I totally agree about level scaling, HOWAYVER, as a D&D DM I've seen firsthand what happens when the players end up in a low-level area you expected them to tackle earlier.
Make it a race to get the macguffin before the level-scaled anti-party does.
I think I'd put it like this:
Dungeons / Adventures A-Z are available. Many are level 1, many level 2, etc.
Antiparty chooses where they will go, and party chooses. If there's no spying, each won't know what the other party is doing. Maybe they accidentally hit the same dungeon. Figure out some table of how many rooms the antiparty gets through, chance of success for party level vs. dungeon level, and you note which items were taken and which monsters slain by the anti party. If the player party comes by later they will walk through some empty rooms that the antiparty cleared, similar to how the antiparty enters a dungeon partially cleared by the player party.
Instead of random encounters with another random adventuring party, you track hour-by-hour turns if there are two parties in the same dungeon to see if they cross paths. It's possible the player party will go down one hallway, adventure several hours, and return to find that someone else has come through and cleared the other hallway while they were gone.
The top-level work is making up a bunch of adventuring parties, the success tables for party level vs. dungeon level, and rolling to see where each party goes. Once that's done, you might have no NPC parties in the dungeon with the PCs - in which case, you can leave the rolling for their success for lull periods such as players dividing treasure. You really don't need to know how the other parties did until the players return to town and hear about their exploits - success or failure.
This also opens up interesting inter-party interactions:
It's not just that "several adventuring parties have gone missing near the Scorched Caves", but it's specific parties like the Reavers in Red and Coldwell's Delvers. Maybe something to do with their party composition was a problem - not enough Clerics to fight the Undead, or their wizard specialized in cold magic and the creatures there are also magically cold?
An NPC party has been mostly destroyed. Only the Thief and some hirelings survived. Will some party add the Thief to their group to get his intelligence and experience with that dungeon? What if the Thief's story of how his party died isn't entirely true?
Another party finds a cool magic item that the player wizard really wants. Will you attempt to purchase, or steal it, or hire someone to do your dirty work?
Your party finds a relic that's needed by another party. They don't want to tell you why. Maybe it's the last piece of a thing that unlocks a treasure - or an ancient evil! Will they try to steal it from you if you won't sell? Will they try to steal it just so you don't suspect its importance?
An NPC party's Fighter is high enough level to build a stronghold. He's calling adventurers to help clear out the wilderness around it while his group supervises construction.
A new adventuring party has arrived from the Utter South, made up of cloaked monks who refuse to speak, led by a mysterious wizard. Why does he look suspiciously like the necromancer you chased out of the graveyard?
The dungeon you cleared - and vacated - has been claimed by some other adventuring party, who came up with a legal deed of antique origin for the property. Why do they want the place? Did you miss something in your previous excursions? Are you willing to trespass and investigate?

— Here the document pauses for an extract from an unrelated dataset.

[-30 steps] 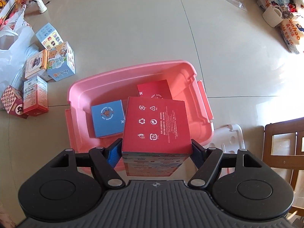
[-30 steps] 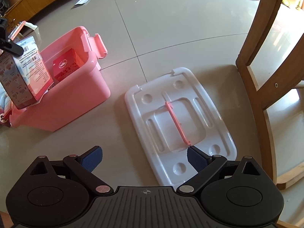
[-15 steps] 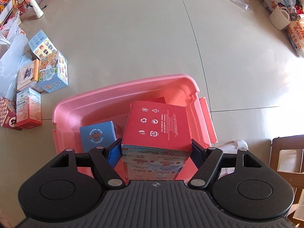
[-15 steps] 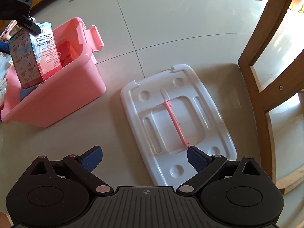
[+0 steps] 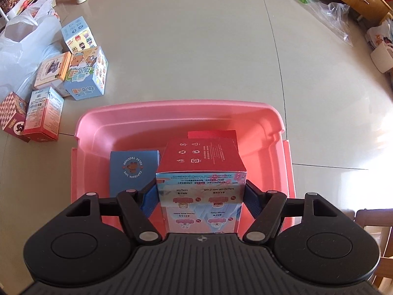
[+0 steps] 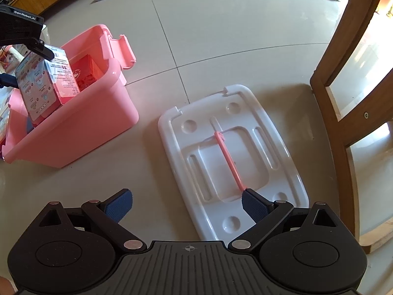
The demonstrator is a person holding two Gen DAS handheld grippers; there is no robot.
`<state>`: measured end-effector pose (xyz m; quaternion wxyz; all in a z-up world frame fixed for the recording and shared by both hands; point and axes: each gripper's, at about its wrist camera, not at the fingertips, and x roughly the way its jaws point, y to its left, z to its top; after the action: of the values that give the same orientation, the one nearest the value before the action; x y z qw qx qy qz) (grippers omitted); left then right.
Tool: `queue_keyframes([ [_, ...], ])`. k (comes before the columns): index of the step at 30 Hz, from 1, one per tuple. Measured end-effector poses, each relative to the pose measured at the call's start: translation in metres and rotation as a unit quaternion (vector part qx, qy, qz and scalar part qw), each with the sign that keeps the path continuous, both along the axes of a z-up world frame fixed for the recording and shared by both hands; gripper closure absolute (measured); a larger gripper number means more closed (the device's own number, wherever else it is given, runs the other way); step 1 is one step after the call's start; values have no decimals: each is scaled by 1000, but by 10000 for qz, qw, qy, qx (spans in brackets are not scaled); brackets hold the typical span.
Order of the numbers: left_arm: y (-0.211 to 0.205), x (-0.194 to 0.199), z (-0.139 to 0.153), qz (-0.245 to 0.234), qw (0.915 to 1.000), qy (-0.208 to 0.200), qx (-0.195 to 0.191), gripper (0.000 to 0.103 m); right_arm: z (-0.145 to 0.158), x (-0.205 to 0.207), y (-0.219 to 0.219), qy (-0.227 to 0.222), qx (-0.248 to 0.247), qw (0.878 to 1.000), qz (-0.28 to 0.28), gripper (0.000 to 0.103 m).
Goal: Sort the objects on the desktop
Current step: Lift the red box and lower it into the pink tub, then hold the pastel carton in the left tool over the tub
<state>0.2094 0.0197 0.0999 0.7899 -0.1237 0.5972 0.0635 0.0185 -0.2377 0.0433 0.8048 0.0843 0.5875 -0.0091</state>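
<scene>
My left gripper (image 5: 200,195) is shut on a red and pale blue box (image 5: 200,169) and holds it low inside the pink bin (image 5: 176,113), between a blue box (image 5: 132,169) on its left and a red box (image 5: 212,134) behind it. The right wrist view shows the held box (image 6: 46,83) tilted inside the pink bin (image 6: 81,127), with the left gripper above it. My right gripper (image 6: 188,204) is open and empty, low over the floor, at the near end of the white bin lid (image 6: 231,157).
Several small boxes (image 5: 86,73) and white plastic bags (image 5: 22,49) lie on the floor left of the bin. A wooden chair leg (image 6: 329,113) stands right of the lid. A white mug (image 5: 382,56) and bags lie at the far right.
My left gripper has carried the red box forward and down into the pink bin. My right gripper has stayed open over the lid.
</scene>
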Motion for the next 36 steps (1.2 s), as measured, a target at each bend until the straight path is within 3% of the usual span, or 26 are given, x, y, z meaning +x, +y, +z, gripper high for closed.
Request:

The dragon comes by every decade to accept the offering that the townsfolk give it - one virgin. Now that the town is full of adventurers, are you all willing to just let some innocent soul be spirited away to an awful fate?
The swamps harbor mischievous sprites and druids who waylay travelers and steal from caravans. But any individual attempt to enter the swamp gets distracted and misdirected, ending up back at the perimeter or else drowning in muck. One adventuring party wants to gather a massive force to sweep the swamp and, with superior coverage, defeat the swamp-dwellers.